• **WHAT YOU HAVE TO DO**
Write out each line of the listing as it stands, without the images.

- - - -

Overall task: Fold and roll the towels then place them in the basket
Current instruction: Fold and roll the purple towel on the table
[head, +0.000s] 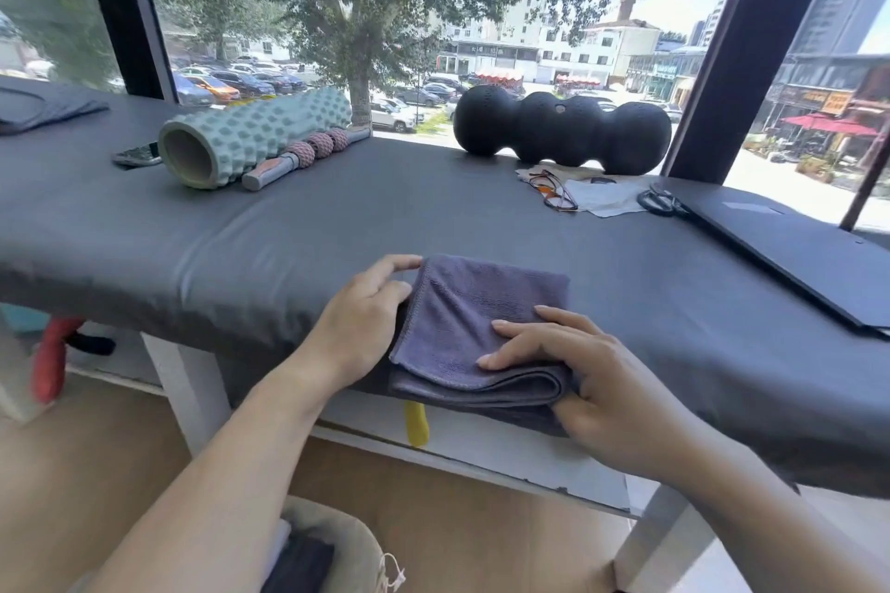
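At near edge of worktop (337, 217) | towel (462, 303) folded, overhanging slightly | left hand (359, 318) released, touching its left hem | right hand (592, 376) flat, pressing on top | risk: sliding off, layers shifting under uneven push

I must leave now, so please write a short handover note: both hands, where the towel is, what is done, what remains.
Left hand: open, fingertips touch the left edge of the towel.
Right hand: open, fingers flat on top; thumb hidden.
Towel: folded, at the near edge of the table.
Done: folding.
To do: roll it, put it in the beige container below, probably the basket.
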Tool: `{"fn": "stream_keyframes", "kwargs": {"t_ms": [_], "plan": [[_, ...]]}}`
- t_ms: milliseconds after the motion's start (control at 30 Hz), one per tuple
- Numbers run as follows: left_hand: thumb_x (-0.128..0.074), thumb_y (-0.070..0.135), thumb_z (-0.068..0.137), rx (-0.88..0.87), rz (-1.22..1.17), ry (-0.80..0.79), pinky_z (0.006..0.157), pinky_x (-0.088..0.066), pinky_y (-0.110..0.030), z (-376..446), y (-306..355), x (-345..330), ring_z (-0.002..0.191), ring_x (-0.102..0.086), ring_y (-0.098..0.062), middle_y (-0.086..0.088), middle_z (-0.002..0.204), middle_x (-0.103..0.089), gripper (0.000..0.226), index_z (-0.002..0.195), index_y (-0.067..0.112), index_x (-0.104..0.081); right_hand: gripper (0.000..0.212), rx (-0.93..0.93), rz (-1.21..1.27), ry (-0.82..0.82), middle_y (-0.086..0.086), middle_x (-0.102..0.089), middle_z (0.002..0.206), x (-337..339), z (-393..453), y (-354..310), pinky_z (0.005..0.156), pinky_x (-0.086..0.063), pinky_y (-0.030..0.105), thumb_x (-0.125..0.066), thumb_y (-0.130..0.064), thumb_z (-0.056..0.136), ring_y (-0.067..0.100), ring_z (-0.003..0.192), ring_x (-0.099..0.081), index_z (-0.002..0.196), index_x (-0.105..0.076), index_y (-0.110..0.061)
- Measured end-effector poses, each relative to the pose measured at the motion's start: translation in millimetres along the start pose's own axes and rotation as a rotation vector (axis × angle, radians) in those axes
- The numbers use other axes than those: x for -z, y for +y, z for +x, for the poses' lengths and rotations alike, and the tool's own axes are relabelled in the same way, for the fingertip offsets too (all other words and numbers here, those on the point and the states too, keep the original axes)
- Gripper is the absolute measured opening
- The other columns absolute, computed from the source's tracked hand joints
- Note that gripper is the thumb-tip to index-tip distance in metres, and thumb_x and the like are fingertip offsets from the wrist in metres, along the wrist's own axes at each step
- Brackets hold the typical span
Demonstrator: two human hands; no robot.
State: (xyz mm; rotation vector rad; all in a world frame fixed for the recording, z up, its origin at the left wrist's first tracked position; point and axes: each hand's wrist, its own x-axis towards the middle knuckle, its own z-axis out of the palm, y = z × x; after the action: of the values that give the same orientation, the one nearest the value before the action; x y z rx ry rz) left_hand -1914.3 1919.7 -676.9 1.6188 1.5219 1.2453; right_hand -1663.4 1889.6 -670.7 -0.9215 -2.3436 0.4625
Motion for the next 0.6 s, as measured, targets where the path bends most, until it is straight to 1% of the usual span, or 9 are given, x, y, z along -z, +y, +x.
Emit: {"fn": "stream_keyframes", "kwargs": {"t_ms": [100,167,267,333,367,400,467,533,600], "plan": [[-0.055,0.05,0.096,0.021,0.036,0.018,0.094,-0.04,-0.016,-1.1,-1.8,-3.4,0.106,-0.06,0.006,0.005,0.103,-0.075,0.043,0.137,0.039,-0.052,0.058,0.018,-0.042,-0.098,-0.029,-0.065,0.125,2.2,-3.8,2.8,0.123,-0.015,0.025,-0.057,0.007,0.073,-0.01,0.14,-0.036,0.112,-0.07,-0.033],[-0.066,0.04,0.094,-0.015,0.074,0.003,0.079,-0.032,0.002,-2.4,-3.1,-7.0,0.091,-0.051,0.028,0.006,0.102,-0.076,0.053,0.143,0.039,-0.046,0.033,0.009,-0.035,-0.165,-0.036,-0.06,0.127,7.6,-5.5,-0.9,0.121,-0.01,0.016,-0.079,-0.021,0.084,-0.018,0.139,-0.029,0.113,-0.07,-0.036],[-0.071,0.029,0.092,-0.065,0.121,0.016,0.072,-0.031,0.01,-2.8,-6.4,-10.5,0.082,-0.047,0.037,0.007,0.103,-0.077,0.06,0.144,0.038,-0.044,0.028,-0.11,0.128,0.081,-0.03,-0.066,0.119,6.8,-0.6,-7.5,0.116,-0.028,0.019,-0.076,-0.056,0.079,-0.014,0.131,-0.043,0.101,-0.074,-0.039],[-0.072,0.028,0.091,-0.085,0.129,0.03,0.086,-0.041,-0.001,-0.3,-9.2,-10.2,0.091,-0.058,0.022,0.007,0.1,-0.076,0.061,0.143,0.04,-0.044,0.027,-0.159,0.037,0.362,-0.024,-0.066,0.119,6.8,10.5,-3.1,0.111,-0.038,0.029,-0.074,-0.052,0.081,-0.004,0.128,-0.049,0.105,-0.07,-0.039],[-0.073,0.03,0.09,-0.093,0.124,0.03,0.095,-0.048,-0.016,1.3,-11.3,-9.7,0.096,-0.064,0.01,0.007,0.101,-0.076,0.062,0.143,0.043,-0.044,0.037,-0.227,-0.088,0.391,-0.024,-0.061,0.128,9.8,17.9,1.0,0.113,-0.037,0.032,-0.073,-0.053,0.082,-0.001,0.132,-0.044,0.116,-0.066,-0.04],[-0.072,0.033,0.089,-0.091,0.128,0.024,0.1,-0.051,-0.031,1.9,-12.9,-9.6,0.101,-0.066,-0.001,0.007,0.104,-0.075,0.062,0.142,0.045,-0.043,0.053,-0.33,-0.208,0.325,-0.022,-0.054,0.137,14.7,24.2,5.5,0.116,-0.033,0.035,-0.07,-0.059,0.082,0.004,0.137,-0.036,0.13,-0.058,-0.038],[-0.066,0.038,0.088,-0.105,0.173,0.013,0.103,-0.049,-0.043,-0.7,-13.0,-10.6,0.111,-0.065,-0.01,0.008,0.111,-0.073,0.06,0.141,0.049,-0.041,0.081,-0.554,-0.307,0.095,-0.011,-0.044,0.151,25.1,33.0,17.9,0.118,-0.027,0.038,-0.061,-0.074,0.079,0.015,0.145,-0.026,0.148,-0.042,-0.035],[-0.06,0.034,0.091,-0.154,0.26,0.022,0.114,-0.039,-0.043,-6.2,-11.2,-13.8,0.122,-0.058,-0.013,0.009,0.121,-0.068,0.056,0.143,0.045,-0.042,0.078,-0.631,-0.26,-0.058,-0.007,-0.049,0.145,28.4,38.3,28.6,0.11,-0.031,0.037,-0.054,-0.083,0.074,0.021,0.141,-0.031,0.136,-0.053,-0.037],[-0.056,0.023,0.096,-0.237,0.392,0.059,0.124,-0.019,-0.036,-12.2,-8.2,-17.6,0.13,-0.049,-0.013,0.008,0.133,-0.06,0.054,0.147,0.035,-0.043,0.068,-0.61,-0.198,-0.05,-0.008,-0.059,0.128,28.0,41.1,36.8,0.098,-0.038,0.034,-0.057,-0.084,0.069,0.021,0.128,-0.045,0.116,-0.064,-0.035]]}}
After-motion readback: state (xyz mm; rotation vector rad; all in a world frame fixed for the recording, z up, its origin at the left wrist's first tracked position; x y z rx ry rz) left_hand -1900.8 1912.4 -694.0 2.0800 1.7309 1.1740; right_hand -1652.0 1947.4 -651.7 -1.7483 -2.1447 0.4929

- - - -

• **WRITTEN ANSWER**
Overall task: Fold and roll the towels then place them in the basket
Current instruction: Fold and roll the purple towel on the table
[head, +0.000s] 
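At near edge of worktop (337, 217) | towel (462, 303) folded, overhanging slightly | left hand (359, 318) released, touching its left hem | right hand (592, 376) flat, pressing on top | risk: sliding off, layers shifting under uneven push

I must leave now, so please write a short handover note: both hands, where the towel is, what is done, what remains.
Left hand: open, fingertips touch the left edge of the towel.
Right hand: open, fingers flat on top; thumb hidden.
Towel: folded, at the near edge of the table.
Done: folding.
To do: roll it, put it in the beige container below, probably the basket.
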Tool: `{"fn": "stream_keyframes", "kwargs": {"t_ms": [_], "plan": [[_, ...]]}}`
- t_ms: milliseconds after the motion's start (control at 30 Hz), one per tuple
- Numbers run as follows: left_hand: thumb_x (-0.128..0.074), thumb_y (-0.070..0.135), thumb_z (-0.068..0.137), rx (-0.88..0.87), rz (-1.22..1.17), ry (-0.80..0.79), pinky_z (0.006..0.157), pinky_x (-0.088..0.066), pinky_y (-0.110..0.030), z (-376..446), y (-306..355), x (-345..330), ring_z (-0.002..0.191), ring_x (-0.102..0.086), ring_y (-0.098..0.062), middle_y (-0.086..0.088), middle_z (-0.002..0.204), middle_x (-0.103..0.089), gripper (0.000..0.226), index_z (-0.002..0.195), index_y (-0.067..0.112), index_x (-0.104..0.081); right_hand: gripper (0.000..0.212), rx (-0.93..0.93), rz (-1.21..1.27), ry (-0.82..0.82), middle_y (-0.086..0.086), middle_x (-0.102..0.089), middle_z (0.002..0.206), x (-337..339), z (-393..453), y (-354..310), pinky_z (0.005..0.156), pinky_x (-0.086..0.063), pinky_y (-0.030..0.105), thumb_x (-0.125..0.066), thumb_y (-0.130..0.064), thumb_z (-0.056..0.136), ring_y (-0.067..0.100), ring_z (-0.003..0.192), ring_x (-0.099..0.081), index_z (-0.002..0.196), index_x (-0.105..0.076), index_y (-0.110..0.061)
- Measured end-effector poses, each relative to the pose measured at the motion's start: translation in millimetres along the start pose's own axes and rotation as a rotation vector (axis × angle, radians) in those axes
- The numbers use other axes than those: x for -z, y for +y, z for +x, for the poses' lengths and rotations alike, and the tool's own axes are relabelled in the same way, for the fingertip offsets too (all other words and numbers here, those on the point and the states too, keep the original axes)
- Gripper is the absolute measured opening
- The other columns absolute, computed from the source's tracked hand joints
- Note that gripper is the thumb-tip to index-tip distance in metres, and thumb_x and the like are fingertip offsets from the wrist in metres, along the wrist's own axes at each step
- Brackets hold the typical span
Demonstrator: two human hands; no robot.
State: (xyz mm; rotation vector rad; all in a world frame fixed for the recording, z up, its origin at the left wrist's first tracked position; point and axes: each hand's wrist, its own x-axis towards the middle knuckle, its own z-axis out of the palm, y = z × x; after the action: of the values that give the same orientation, the one nearest the value before the action; x y z rx ry rz) left_hand -1914.3 1919.7 -676.9 1.6188 1.5219 1.2453; right_hand -1663.4 1889.6 -670.7 -0.9215 -2.3436 0.4625
Motion for the next 0.6 s, as measured, targets where the path bends most, until it is straight to 1% of the usual span, or 9 are given, x, y, z along -z, +y, +x.
Emit: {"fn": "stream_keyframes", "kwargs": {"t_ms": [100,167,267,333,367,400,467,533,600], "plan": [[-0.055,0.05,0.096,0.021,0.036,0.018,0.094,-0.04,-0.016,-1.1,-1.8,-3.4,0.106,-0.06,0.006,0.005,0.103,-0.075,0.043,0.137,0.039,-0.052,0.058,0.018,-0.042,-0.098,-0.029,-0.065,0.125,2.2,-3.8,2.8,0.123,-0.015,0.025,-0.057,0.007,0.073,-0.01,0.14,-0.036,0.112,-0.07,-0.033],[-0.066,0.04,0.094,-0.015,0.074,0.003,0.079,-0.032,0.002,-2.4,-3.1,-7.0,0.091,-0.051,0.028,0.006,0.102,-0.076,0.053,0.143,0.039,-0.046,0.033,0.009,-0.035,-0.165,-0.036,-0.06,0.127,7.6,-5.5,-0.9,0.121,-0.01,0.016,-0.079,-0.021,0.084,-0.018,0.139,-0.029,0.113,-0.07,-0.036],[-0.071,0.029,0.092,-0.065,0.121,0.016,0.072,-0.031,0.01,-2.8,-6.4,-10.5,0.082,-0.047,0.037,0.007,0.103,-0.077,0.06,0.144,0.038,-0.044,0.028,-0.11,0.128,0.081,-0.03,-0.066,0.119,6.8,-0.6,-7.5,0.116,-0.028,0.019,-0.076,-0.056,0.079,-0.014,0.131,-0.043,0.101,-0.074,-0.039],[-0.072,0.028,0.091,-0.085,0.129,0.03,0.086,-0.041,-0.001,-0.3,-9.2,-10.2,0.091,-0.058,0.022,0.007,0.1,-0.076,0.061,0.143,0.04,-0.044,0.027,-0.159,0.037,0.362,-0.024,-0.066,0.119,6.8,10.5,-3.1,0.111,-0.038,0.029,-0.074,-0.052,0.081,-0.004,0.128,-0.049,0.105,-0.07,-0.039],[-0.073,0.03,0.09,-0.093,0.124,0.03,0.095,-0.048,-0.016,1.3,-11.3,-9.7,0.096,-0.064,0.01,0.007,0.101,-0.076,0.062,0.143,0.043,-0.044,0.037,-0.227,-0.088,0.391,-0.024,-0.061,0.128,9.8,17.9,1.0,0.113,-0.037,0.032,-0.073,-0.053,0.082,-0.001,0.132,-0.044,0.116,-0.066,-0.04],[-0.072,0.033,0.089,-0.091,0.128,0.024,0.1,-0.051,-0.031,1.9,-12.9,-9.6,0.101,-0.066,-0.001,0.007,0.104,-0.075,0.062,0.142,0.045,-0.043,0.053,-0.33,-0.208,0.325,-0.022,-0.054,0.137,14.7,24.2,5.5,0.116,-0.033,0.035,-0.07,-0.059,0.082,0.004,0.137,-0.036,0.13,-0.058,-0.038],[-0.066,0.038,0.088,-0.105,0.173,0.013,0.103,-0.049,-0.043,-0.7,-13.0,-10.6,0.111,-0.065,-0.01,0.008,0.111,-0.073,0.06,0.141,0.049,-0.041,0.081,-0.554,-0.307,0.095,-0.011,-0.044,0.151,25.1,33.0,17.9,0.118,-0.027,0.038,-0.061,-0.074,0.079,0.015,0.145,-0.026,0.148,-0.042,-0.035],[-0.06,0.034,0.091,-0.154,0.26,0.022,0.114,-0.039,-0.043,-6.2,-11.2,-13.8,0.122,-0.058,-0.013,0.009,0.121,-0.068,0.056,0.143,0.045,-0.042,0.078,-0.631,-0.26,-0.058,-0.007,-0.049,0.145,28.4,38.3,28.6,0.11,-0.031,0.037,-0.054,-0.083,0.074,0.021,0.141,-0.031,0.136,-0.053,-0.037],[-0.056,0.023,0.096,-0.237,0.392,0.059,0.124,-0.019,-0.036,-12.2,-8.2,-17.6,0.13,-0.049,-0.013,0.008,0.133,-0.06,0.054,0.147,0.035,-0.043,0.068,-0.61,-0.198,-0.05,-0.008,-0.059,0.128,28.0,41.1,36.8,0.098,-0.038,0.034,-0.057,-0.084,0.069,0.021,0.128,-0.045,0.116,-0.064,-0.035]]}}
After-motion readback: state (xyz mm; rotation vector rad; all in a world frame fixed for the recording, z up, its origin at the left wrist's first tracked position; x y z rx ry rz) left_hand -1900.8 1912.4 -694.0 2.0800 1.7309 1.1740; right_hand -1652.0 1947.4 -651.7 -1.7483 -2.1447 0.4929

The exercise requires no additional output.